Quote from: d3x0r on June 30, 2014, 09:25:36 PM

Yellow and green dots indicate where the scope is.
Scope settings at 1V/1V  10uS  probes set at x10/x10.
Input voltage around 12V.
Choke; is about 10mH
Coils are about 908uH (0.9mH) 
Coil that is not connected is about 6mH


Resistor to ground is 10k  (9.8k measured)
resistor to power is 470


C1 is 500nF I think
M1/M2 IRFP4020H


Added another shot side by side with gate signal ; second scope 200mV/200mV  10uS; probes set at x10... But you can't see division lines...


Think slightly higher voltage on the second shot
----------
Edit; added scope (blue is on the choke before the coils, Yellow is on one mosfet base)
Thanks... I am puzzled by the low voltages indicated on the scope... you say your probes are set to 10x attenuation but the last photo shows the scope channel set to 1x... These settings must match! Scope channel and probe must both be set to either 10x or 1x for the numbers to read out properly. If your scope channel is set to 1x and the probes to 10x then I must mentally multiply the scope's indicated volts/division by 10, right? I mean there is no way a mosfet will turn on with eight hundred mV applied to the gate, like your scope shows, right?

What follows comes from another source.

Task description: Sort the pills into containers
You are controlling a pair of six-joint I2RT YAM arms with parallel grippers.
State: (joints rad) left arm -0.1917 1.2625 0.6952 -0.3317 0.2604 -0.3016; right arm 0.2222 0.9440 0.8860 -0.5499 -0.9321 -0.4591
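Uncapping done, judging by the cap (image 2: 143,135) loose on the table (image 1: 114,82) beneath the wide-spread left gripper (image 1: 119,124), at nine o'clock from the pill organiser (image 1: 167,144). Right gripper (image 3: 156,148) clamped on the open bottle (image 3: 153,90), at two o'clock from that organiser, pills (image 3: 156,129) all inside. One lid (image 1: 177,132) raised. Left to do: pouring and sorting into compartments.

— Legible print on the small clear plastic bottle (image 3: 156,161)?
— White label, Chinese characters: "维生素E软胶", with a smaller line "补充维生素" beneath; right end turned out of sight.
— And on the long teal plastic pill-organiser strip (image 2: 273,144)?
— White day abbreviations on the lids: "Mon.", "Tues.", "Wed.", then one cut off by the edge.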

Your circuit is basically the same circuit I use for wireless power transmission and flyback/yoke driving, without the gate protection Zeners I use, and with a different output coil arrangement (but very similar to the flyback driver). Those spikes that have shown up are the switching transients when the mosfets turn on and off quickly, which you are now seeing because of your superfast diodes, I think.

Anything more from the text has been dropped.